**PROMPT:** Report every line below that carries the word "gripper".

Top of SUPPLIED DATA

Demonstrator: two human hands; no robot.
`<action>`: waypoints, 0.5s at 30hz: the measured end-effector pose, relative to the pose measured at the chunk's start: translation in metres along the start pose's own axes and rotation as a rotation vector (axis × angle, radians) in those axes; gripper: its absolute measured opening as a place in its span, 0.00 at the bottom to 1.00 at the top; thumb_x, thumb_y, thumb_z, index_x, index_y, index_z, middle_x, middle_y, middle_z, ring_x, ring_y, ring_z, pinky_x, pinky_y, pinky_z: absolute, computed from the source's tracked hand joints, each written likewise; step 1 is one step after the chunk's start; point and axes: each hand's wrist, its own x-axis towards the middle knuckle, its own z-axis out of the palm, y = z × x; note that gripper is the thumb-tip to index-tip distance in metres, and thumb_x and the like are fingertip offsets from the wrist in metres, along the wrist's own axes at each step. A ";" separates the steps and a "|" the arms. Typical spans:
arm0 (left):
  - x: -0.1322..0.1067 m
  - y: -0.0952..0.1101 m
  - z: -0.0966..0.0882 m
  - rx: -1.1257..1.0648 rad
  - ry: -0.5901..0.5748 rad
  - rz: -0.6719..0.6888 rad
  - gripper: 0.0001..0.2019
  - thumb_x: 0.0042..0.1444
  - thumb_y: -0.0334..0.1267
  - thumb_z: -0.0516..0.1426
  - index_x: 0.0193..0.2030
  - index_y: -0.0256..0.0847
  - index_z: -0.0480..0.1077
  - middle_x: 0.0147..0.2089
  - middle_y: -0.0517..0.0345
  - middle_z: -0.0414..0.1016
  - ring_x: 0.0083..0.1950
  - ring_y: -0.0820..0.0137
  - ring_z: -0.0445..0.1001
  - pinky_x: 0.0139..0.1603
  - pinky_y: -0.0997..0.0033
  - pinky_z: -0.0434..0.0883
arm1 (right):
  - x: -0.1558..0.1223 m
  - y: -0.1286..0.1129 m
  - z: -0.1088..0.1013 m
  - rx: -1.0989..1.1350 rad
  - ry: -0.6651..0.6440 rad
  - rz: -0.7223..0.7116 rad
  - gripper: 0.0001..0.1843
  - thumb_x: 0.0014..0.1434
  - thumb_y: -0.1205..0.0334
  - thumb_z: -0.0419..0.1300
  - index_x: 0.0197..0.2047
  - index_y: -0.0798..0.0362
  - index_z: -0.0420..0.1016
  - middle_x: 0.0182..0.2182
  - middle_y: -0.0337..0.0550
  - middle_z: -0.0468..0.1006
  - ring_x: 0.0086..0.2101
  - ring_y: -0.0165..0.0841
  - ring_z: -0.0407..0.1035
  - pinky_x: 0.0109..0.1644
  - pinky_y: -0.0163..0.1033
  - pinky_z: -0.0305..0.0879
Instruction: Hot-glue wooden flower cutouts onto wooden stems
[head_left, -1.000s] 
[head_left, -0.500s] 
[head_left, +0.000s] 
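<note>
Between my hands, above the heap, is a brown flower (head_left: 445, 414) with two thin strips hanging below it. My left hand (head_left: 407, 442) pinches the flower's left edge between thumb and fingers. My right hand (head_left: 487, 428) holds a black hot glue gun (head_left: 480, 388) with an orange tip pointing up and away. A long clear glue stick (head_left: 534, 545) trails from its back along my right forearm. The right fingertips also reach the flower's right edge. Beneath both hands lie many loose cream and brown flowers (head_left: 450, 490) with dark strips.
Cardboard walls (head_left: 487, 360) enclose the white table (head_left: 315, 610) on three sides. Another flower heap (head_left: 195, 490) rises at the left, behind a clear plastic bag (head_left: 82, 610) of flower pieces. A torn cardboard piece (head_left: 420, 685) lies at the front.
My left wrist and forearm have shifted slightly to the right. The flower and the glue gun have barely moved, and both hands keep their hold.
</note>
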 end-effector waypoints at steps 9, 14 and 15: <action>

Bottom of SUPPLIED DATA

**THE ANSWER:**
`<action>`: waypoints, 0.5s at 30hz: the measured end-effector pose, relative to the pose measured at the chunk's start: translation in metres along the start pose's own axes and rotation as a rotation vector (axis × angle, radians) in those axes; gripper: its absolute measured opening as a place in its span, 0.00 at the bottom to 1.00 at the top; thumb_x, thumb_y, thumb_z, index_x, index_y, index_z, middle_x, middle_y, middle_z, ring_x, ring_y, ring_z, pinky_x, pinky_y, pinky_z: absolute, computed from the source's tracked hand joints, each written likewise; step 1 is one step after the chunk's start; point and axes: each hand's wrist, its own x-axis towards the middle knuckle, its own z-axis out of the palm, y = z × x; note that gripper is the thumb-tip to index-tip distance in metres, and thumb_x and the like are fingertip offsets from the wrist in metres, along the wrist's own axes at each step. A ";" separates the steps and a "|" the arms. Typical spans:
  - gripper: 0.0001..0.2019
  - gripper: 0.0001..0.1843

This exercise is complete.